Фунтиков захлопал бараньими глазами.
– Так… кому сообщать-то? Они велели помалкивать. Знамо дело… Там одни «иваны», они голову отрежут.
– А ты чего же не боишься?
– Боюсь, ваше высокоблагородие. Как не страшиться? Однако делаю умственный вывод, что вам интересно знать про каторжных.
– И?
– И я, значит, могу быть вам полезный. Про секретное выведывать. А нужного человечка берегут-с.
Лыков задумался. Бывший околоточный просился в осведомители. Иметь с ним дела не хотелось. Но кто видел порядочных осведомителей? В Нижнем Новгороде был один, Федор Ерусалимский, так его убили… Других Алексей не встречал.
– Ладно. Я съезжу в Мауку и проверю. Если твои сведения подтвердятся, что ты хочешь за это?
– Мне бы на поселение выйти…
– Решим. Скажи, а где мне их там искать? И вообще, чего варнаки в этой Мауке делают? Почему японцы их сразу на острова не вывезли?

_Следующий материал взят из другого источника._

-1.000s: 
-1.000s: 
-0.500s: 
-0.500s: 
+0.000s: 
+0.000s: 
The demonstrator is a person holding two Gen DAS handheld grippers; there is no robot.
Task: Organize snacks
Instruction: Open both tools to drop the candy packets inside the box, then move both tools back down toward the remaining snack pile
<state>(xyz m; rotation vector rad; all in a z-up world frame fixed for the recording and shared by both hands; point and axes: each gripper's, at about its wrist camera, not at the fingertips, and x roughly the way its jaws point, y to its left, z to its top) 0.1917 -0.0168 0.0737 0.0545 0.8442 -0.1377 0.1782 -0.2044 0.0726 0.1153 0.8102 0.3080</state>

– Не могу знать, ваше высокоблагородие, почему не вывезли. Надо быть, боялись, что перехватят. А на капустном промысле прятаться удобно. Семь сотен рабочих, и кого только нет! Сами-то промыслы купца Семенова, но он там не бывает, а держит заместо себя управляющего. Фамилия его Демби. Английский подданный! Имеет дом в Нагасаки и часто туда наведывается. И флотилия на промыслах у него своя: возит сушеную водоросль в Китай. И бухта есть в Мауке. Очень удобно беглым уплыть!